__Problem statement__
Pull out every line in the data that has the string "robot" in it.

** Opening Supplied material block **

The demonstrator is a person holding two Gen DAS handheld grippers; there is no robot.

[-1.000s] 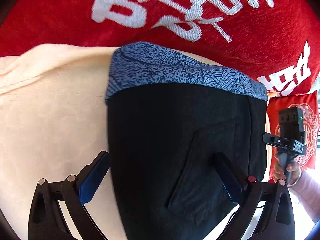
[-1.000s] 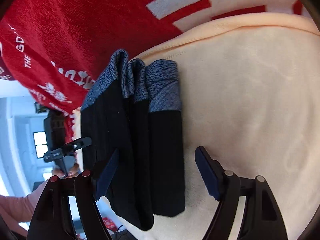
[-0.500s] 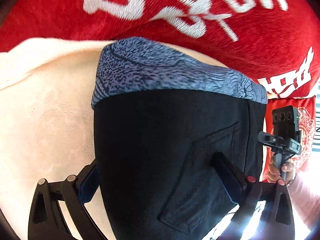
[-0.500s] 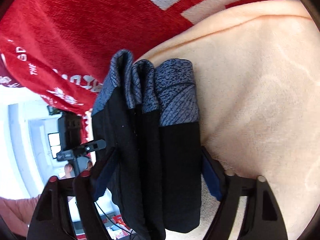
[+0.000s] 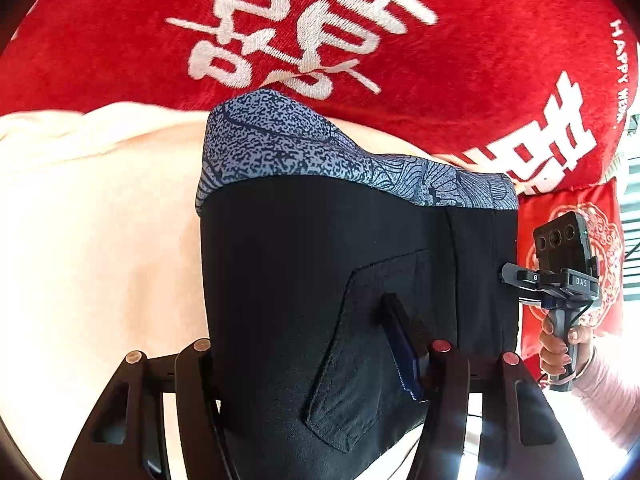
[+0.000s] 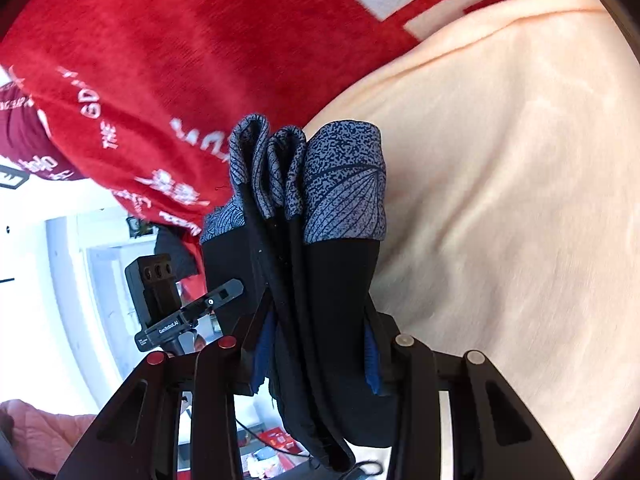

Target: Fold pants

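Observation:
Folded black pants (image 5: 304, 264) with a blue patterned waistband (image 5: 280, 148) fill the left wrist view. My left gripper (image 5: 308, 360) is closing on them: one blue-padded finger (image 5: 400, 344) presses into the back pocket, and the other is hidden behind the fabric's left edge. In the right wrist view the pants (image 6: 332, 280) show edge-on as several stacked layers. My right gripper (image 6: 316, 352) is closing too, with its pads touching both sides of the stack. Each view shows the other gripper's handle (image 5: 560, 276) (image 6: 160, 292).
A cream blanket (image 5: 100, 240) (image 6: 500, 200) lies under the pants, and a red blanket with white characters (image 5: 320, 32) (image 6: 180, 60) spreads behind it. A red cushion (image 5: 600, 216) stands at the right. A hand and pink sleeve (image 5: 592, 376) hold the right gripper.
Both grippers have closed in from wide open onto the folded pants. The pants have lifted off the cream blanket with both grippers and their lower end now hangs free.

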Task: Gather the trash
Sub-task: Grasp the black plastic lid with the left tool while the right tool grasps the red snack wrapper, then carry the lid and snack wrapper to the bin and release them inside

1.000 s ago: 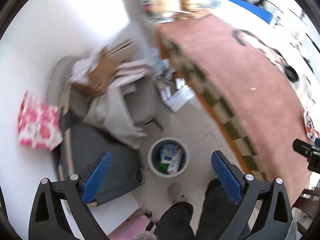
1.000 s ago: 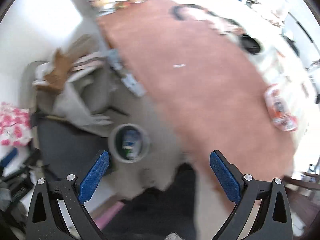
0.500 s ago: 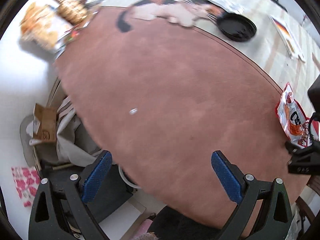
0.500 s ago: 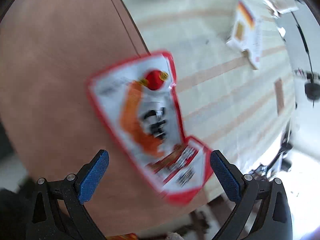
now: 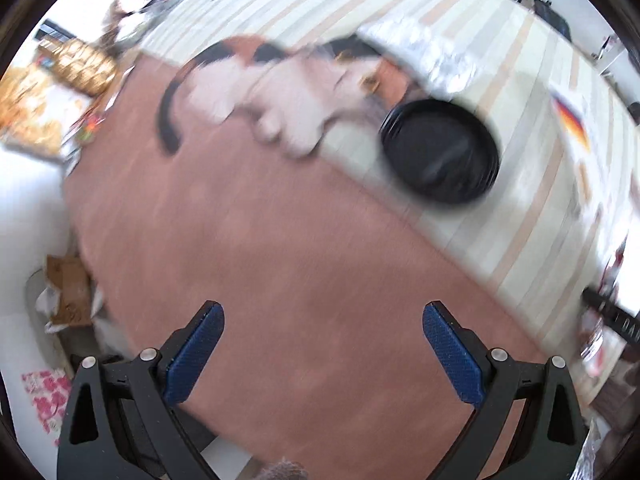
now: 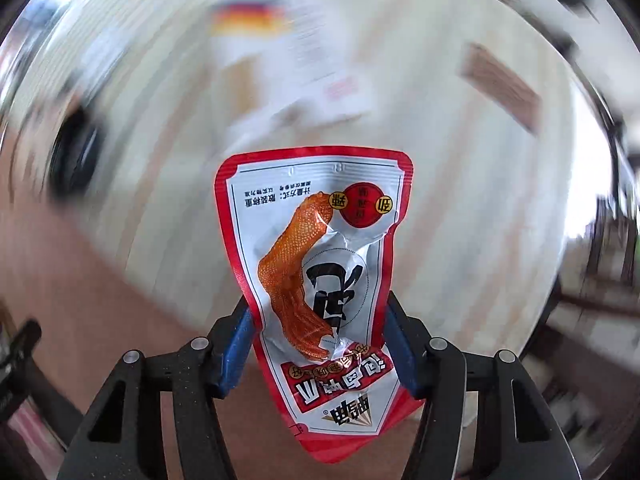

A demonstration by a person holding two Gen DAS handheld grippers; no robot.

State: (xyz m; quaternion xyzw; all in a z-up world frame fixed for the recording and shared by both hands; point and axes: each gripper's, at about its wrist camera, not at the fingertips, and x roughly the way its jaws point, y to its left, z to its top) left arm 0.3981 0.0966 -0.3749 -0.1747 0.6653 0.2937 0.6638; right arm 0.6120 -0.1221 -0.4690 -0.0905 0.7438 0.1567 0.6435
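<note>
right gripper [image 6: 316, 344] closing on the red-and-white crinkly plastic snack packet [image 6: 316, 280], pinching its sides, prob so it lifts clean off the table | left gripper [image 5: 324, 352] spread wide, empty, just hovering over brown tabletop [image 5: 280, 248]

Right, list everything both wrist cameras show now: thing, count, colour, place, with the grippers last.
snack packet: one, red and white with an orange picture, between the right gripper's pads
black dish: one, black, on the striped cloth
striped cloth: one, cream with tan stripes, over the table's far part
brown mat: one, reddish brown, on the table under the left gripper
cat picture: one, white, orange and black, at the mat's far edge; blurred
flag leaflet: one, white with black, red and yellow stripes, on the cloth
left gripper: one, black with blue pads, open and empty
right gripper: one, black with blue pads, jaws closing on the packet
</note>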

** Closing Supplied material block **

__Result below__
The demonstrator is a person holding two Gen DAS handheld grippers; there is no robot.
A demonstration by a person holding two Gen DAS handheld grippers; no robot.

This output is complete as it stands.